Cassini snapped this backlit view of Saturn in July 2013. Next year, Cassini will end its mission with 22 passes through the narrow gap between the planet and its rings. |
"It really and truly for Cassini is a brand new mission," said project scientist Linda Spilker, with NASA's Jet Propulsion Laboratory in Pasadena, Calif.
The Cassini spacecraft left Earth on Oct. 5, 1997, and set sail for Saturn, the second-largest planet in the solar system after Jupiter. Seven years later, after traveling nearly 2.2 billion miles, Cassini put itself into orbit around the ringed beauty.
Data collected by Cassini and radioed back to Earth will keep scientists busy for decades, but the spacecraft's days are numbered: Next September, Cassini will fly itself into Saturn and incinerate.

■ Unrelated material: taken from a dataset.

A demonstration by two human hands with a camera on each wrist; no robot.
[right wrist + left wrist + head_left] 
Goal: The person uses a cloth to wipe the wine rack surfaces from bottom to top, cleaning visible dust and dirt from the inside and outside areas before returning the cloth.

The suicidal plunge, scheduled for Sept. 15, eliminates the chance that one of Saturn's potentially habitable moons becomes a new home to an uber-hearty colony of hitchhiking Earth microbes, still alive on a crashing Cassini spacecraft after decades in deep space.
Cassini will fly into Saturn using its steering jets, leaving little to chance.
During the 22 final orbits, and particularly during Cassini's closest approach, scientists want to collect data that will let them figure out how much material is in Saturn's rings. That, in turn, would resolve a long-standing mystery about if the rings are as old as Saturn, or a more modern-day phenomenon.
They also want to measure the length of a Saturn day, learn more about planet's magnetic field, map its internal structure and take close-up pictures of the planet's powerful aurora. Cassini even could discover a moon-like mass inside Saturn, which could explain some mysterious wave motions detected in the C-ring, Spilker said.
"The rings are actually a very sensitive detector of what's going on inside Saturn," Spilker said last week during a webcast meeting of the National Academy of Sciences Committee on Astrobiology and Planetary Science.
"We saw a series of waves in the rings and they were damping in the wrong direction. Usually, when there's resonance with a moon, the waves damp out toward the moon. These particular waves were damping in toward Saturn. It looks almost like you have a mass or like tiny moon inside Saturn itself," Spilker said.
The journey in toward Saturn promises suspense. Scientists aren't exactly sure how many particles Cassini might encounter as it flies closer to Saturn. To be on the safe side, Cassini will makes its first few close passes using its big communications antenna as a shield. If too many particles hit the antenna, Cassini can fly that way the rest of the mission, Spilker said.
"In just a little over an hour, you go from north pole to south pole, through the ring gap. You're going incredibly fast -- 75,000 mph. That's why even a particle a millimeter or so in size hitting in the wrong place wouldn't be so good for Cassini," Spilker said.